The second is a photo of a boat only a year old, that had an improperly bedded hatch and unsealed balsa core in the hatch opening.  Trim around the hatch opening has been removed to show the core and the rim of the hatch hides the top layer of fiberglass from view in this photo.  As you can see the balsa is already showing signs of deterioration.  If I hadn’t rebedded the hatch the core would be totally rotten in a few more years and the structural integrity in that area would have been shot.

-Alan

Cored is good, unless it is bad. The most usual trouble, like our example here. is water getting into the deck followed by delamination and composting. Especially in the kinds of “affordable” yachts most are familliar with, the most important steps in building with cores are unseen, a pain in the ass for the builder, and usually let go in a job already with too much labor.

The right way to deal with a cored deck is everywhere the edge of the stuff is exposed it must be cut back and sealed.
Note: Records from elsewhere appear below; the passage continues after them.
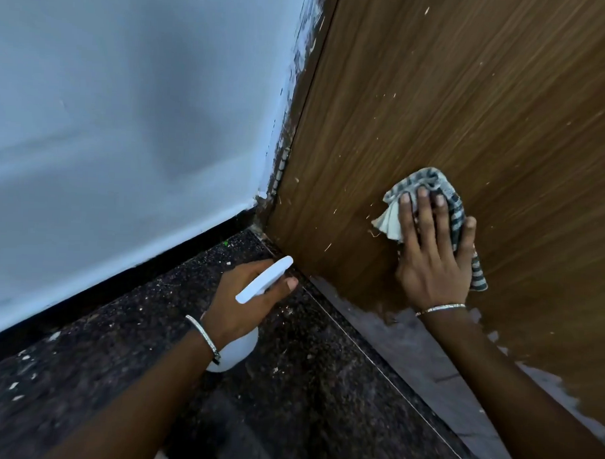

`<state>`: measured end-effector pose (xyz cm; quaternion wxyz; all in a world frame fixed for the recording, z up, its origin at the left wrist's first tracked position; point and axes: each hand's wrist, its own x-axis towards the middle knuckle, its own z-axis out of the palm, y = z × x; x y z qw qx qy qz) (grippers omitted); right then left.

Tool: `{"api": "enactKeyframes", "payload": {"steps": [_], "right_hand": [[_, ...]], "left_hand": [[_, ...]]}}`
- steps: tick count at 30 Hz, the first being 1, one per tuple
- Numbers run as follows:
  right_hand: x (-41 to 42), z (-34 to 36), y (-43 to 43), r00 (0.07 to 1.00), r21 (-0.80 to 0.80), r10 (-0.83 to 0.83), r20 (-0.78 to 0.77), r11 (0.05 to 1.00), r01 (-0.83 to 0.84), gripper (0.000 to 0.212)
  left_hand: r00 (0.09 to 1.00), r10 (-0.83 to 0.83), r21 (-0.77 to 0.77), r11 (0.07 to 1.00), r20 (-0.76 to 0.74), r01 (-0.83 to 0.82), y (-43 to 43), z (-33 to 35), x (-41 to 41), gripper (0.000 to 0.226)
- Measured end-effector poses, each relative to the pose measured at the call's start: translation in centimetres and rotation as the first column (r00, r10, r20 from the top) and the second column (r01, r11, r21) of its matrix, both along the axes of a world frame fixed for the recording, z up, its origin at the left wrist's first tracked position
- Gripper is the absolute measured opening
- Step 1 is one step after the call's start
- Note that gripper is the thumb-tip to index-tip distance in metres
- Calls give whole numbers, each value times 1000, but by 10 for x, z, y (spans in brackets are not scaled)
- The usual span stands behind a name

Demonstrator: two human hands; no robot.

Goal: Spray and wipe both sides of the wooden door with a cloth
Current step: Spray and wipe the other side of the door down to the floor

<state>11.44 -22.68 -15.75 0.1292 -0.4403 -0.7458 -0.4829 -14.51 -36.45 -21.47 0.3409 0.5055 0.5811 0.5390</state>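
Low on the wooden door (453, 107), the right hand (430, 254) presses a striped cloth (429, 189) flat with straight fingers, while the left hand (247, 296) grips a white spray bottle (263, 281) above the floor (289, 383). Wiping probably goes best with firm, overlapping strokes along the grain, working down to the pale, worn bottom edge.

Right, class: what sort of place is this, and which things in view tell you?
Probably a doorway corner inside a building, perhaps a home: a wooden door meets a painted white wall with a dark skirting, above a speckled dark stone floor.
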Motion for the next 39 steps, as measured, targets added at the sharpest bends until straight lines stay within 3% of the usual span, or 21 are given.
{"api": "enactKeyframes", "payload": {"steps": [4, 8, 13, 18, 20, 23, 24, 26, 28, 31, 33, 34, 36, 39], "right_hand": [[-11, -43, 19, 974, -26, 25, 224, 999, -19, 73], [-9, -127, 34, 760, -184, 178, 625, 980, -78, 76], [-7, -140, 31, 750, -294, 237, 617, 954, -60, 67], [-15, -150, 24, 754, -340, 225, 617, 940, -3, 66], [-18, -167, 25, 670, -410, 288, 684, 912, 27, 71], [-20, -182, 30, 495, -485, 387, 778, 871, 82, 70], [-21, -181, 31, 487, -494, 392, 780, 864, 96, 70], [-24, -171, 31, 491, -493, 382, 783, 862, 117, 70], [-20, -160, 28, 506, -489, 361, 784, 860, 144, 70], [11, -148, 12, 568, -551, 387, 726, 821, 146, 67], [35, -147, 4, 601, -585, 421, 680, 806, 97, 68], [41, -150, 1, 558, -598, 450, 697, 795, 106, 69], [40, -157, 4, 389, -567, 482, 785, 812, 139, 68], [2, -160, 22, 339, -519, 440, 831, 833, 192, 66]], "left_hand": [[995, -60, -47, 997, -78, 56, -1, -22, -7, 40], [985, -111, -106, 990, -132, 97, 0, -31, -4, 46], [969, -97, -212, 976, -228, 48, -6, -23, -13, 65], [967, -91, -123, 990, -239, 63, -23, -19, -41, 52], [977, -72, -147, 988, -202, 43, -28, -16, -45, 42], [992, -40, -194, 981, -123, 15, -30, -14, -49, 4], [995, -28, -204, 979, -91, 8, -30, -17, -52, 9], [998, -13, -204, 979, -56, 2, -30, -17, -53, 21], [996, -59, -191, 981, -66, 45, -29, -16, -52, 4], [997, -62, -184, 982, -54, 51, -32, -9, -51, 2], [998, -46, -173, 984, -45, 37, -34, -9, -55, 18], [998, -42, -186, 982, -35, 35, -35, -8, -56, 20], [998, -53, -195, 980, -44, 44, -35, -4, -57, 10], [993, -93, -165, 983, -73, 80, -36, -2, -54, 14]]}}
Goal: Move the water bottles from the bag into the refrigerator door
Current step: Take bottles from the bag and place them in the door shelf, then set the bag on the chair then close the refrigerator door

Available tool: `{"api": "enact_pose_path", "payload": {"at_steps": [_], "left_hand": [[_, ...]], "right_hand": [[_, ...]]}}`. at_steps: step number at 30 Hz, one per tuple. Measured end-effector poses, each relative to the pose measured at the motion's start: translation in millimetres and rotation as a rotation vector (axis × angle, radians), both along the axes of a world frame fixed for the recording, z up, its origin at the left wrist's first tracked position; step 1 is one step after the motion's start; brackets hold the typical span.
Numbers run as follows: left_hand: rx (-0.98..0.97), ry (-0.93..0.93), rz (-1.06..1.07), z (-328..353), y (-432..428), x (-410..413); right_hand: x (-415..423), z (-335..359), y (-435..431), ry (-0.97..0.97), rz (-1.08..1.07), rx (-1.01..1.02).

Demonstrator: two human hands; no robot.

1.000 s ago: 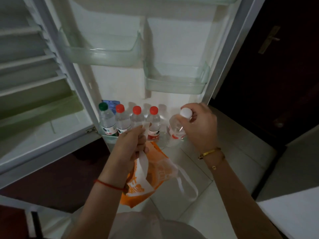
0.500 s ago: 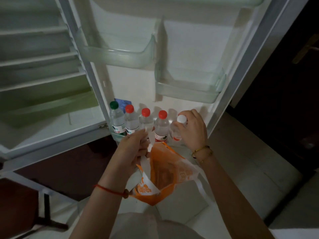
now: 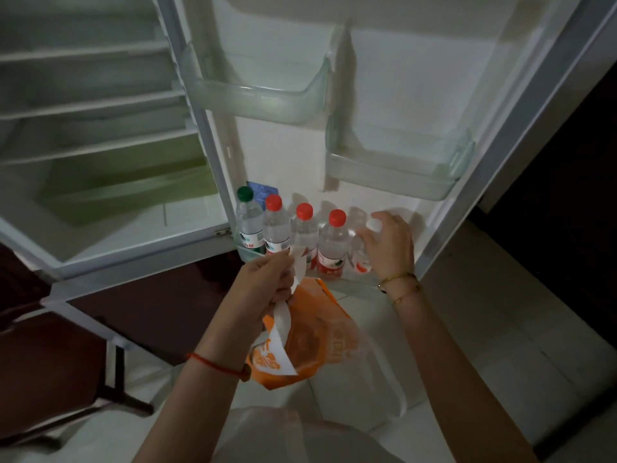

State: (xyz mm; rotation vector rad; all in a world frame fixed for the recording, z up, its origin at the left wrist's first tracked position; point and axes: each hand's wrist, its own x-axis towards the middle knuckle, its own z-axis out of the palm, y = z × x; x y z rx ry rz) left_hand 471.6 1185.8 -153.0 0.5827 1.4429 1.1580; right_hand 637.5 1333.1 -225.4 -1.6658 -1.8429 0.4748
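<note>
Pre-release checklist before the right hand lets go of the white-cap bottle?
1. White-cap bottle inside bottom door shelf: ok.
2. Bottle upright: cannot tell, right hand covers it.
3. Clear of the red-cap bottle beside it: cannot tell, they look very close.
4. Other four bottles standing, green-cap bottle at the hinge end: ok.
5. Left hand gripping the orange bag by its handle: ok.
6. Bag emptied: cannot tell.

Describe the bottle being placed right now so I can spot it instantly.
Find the open refrigerator door and its bottom shelf, where five water bottles stand in a row. It is the rightmost one, under the right hand. It alone has a white cap; three neighbours have red caps, the leftmost green.
</note>
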Motion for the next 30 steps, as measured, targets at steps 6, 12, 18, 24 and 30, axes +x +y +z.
{"api": "enact_pose_path", "payload": {"at_steps": [6, 12, 18, 24, 30], "left_hand": [[-0.004, 0.075, 0.124, -4, -17, -19], [-0.018, 0.082, 0.310, -21, -42, -60], [-0.038, 0.141, 0.454, -29, -77, -108], [-0.053, 0.212, 0.532, -39, -110, -181], [-0.102, 0.347, 0.610, -50, -141, -269]], "right_hand": [[-20, 1, -29, -0.029, -0.004, 0.189], [-70, -20, -61, 0.105, 0.269, 0.192], [-141, -43, -82, 0.124, 0.493, 0.061], [-221, -46, -102, 0.140, 0.557, 0.002], [-306, -44, -131, 0.168, 0.583, -0.017]]}}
Companionways, hatches, dorade tubes , and hawse holes and so on. Everywhere deck fittings are attached the core should be replaced with solid blocking, and especially where things are under stress like winches and mooring cleats, chain plates, and so on. Ideally the core is back from the edge and sealed with epoxy,and then sealed in again with epoxy putty back out to the edge.

What can be done with a bad deck? Untill things get too far along you can attack the holes and edges, and of course always make sure everything is well bedded. When the deck is spongy everywhere and leaking below you may need a deck-ectomy. Simply (that’s a boat joke because it is all about details really) remove everything on deck, cut through the top skin all the way around as close to the edge as possible, peel the top of the deck off and carefully save, remove and replace the old core with something new and/or better, put the top of the deck back, reinstall everything right this time, and don’t forget to fix up the crack left by the cut. Maybe cover it with a nice wood deck that doesn’t even have to be too thick. M.J.